The game’s rigor tends to make it unfair. It is a masochistic platformer in the same vein as Super Meat Boy or the Japanese version of Super Mario 2. Like Meat Boy, the game’s abundance of respawns allows it to throw out ridiculous amounts of difficulty towards players who have honed their platforming skills in the past decade or two. But whereas Meat Boy gave the player infinite lives, here the player has 1001. That may sound like a lot, but this is one of the most trial and error fueled games I have ever played.

It was not uncommon during my playthrough to die over 150 times on a single level (An in-game stat system keeps track). The pinpoint accuracy required for the levels, especially the ones in the back half of the game, becomes maddening. Not because it requires the player to perform well, but because of how the Game Over system works. Once the player burns through all their lives, the game forces you to watch an unskippable 20-second game over screen with maddeningly slow text scroll. Then it respawns the player with 3 lives. 3 lives that will soon be lost and beckon the return of the 20 second game over screen. The taunting impedes the flow of the game and keeps the player from immediately experimenting with new ways to traverse the levels and clear obstacles. The only remedy is to suffer through the constant game over’s until one completes a world on the map, thus granting the player several hundred lives.

The combination of all these elements reaches fervor in the back half of the game. Sound cues for impeding protracted spikes, bouncing platforms with two different alternating jump archs, 2 or more dagger throwing blocks on different timers, all requiring the player to constantly try over and over to master timing, memory, and execution.

A player must perform at their best to succeed, lest they wish to beckon the return of the Game Over screen. The level navigation is sublime and incentivizes the player to discover hidden pathways behind breakable blocks. The player must constantly scour the board for shortcuts, firing a dagger into each one to get around difficult sections. These shortcuts are a way for the player to minimize risk as they continue their trial and error adventure. Searching for one of the thirty hidden collectables behind breakaway blocks elicits a great sense of discovery.
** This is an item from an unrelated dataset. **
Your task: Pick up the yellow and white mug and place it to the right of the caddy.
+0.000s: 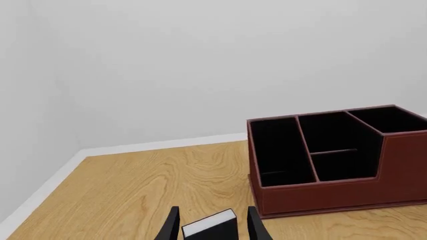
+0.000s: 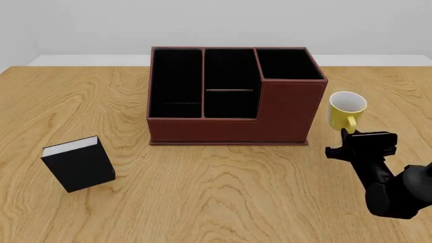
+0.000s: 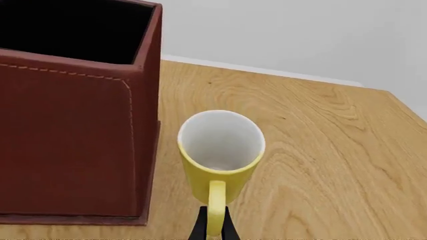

Bennet Foddy, creator of QWOP, called the game “too pure.” His statement is perhaps the best lens to view the game. Although Foddy’s comment is rather amorphous and abstract, purity is the ideal achieved with the gameplay of 1001 Spikes. It’s expectations, level design, and obstacle behavior all demand perfection. The trial and error masochistic platforming is well designed and innately unfair. One has to try over and over to beat a level. I have been playing platformers since I was 4. I died anywhere from 20 times to 190 times depending on the level. The game’s challenge keeps me interested as it throws new obstacles at me. Although the Game Over system is a stupid penalty and the trial and error gameplay can be maddeningly unfair, the sublime bliss of the game’s positives greatly outweigh any negatives.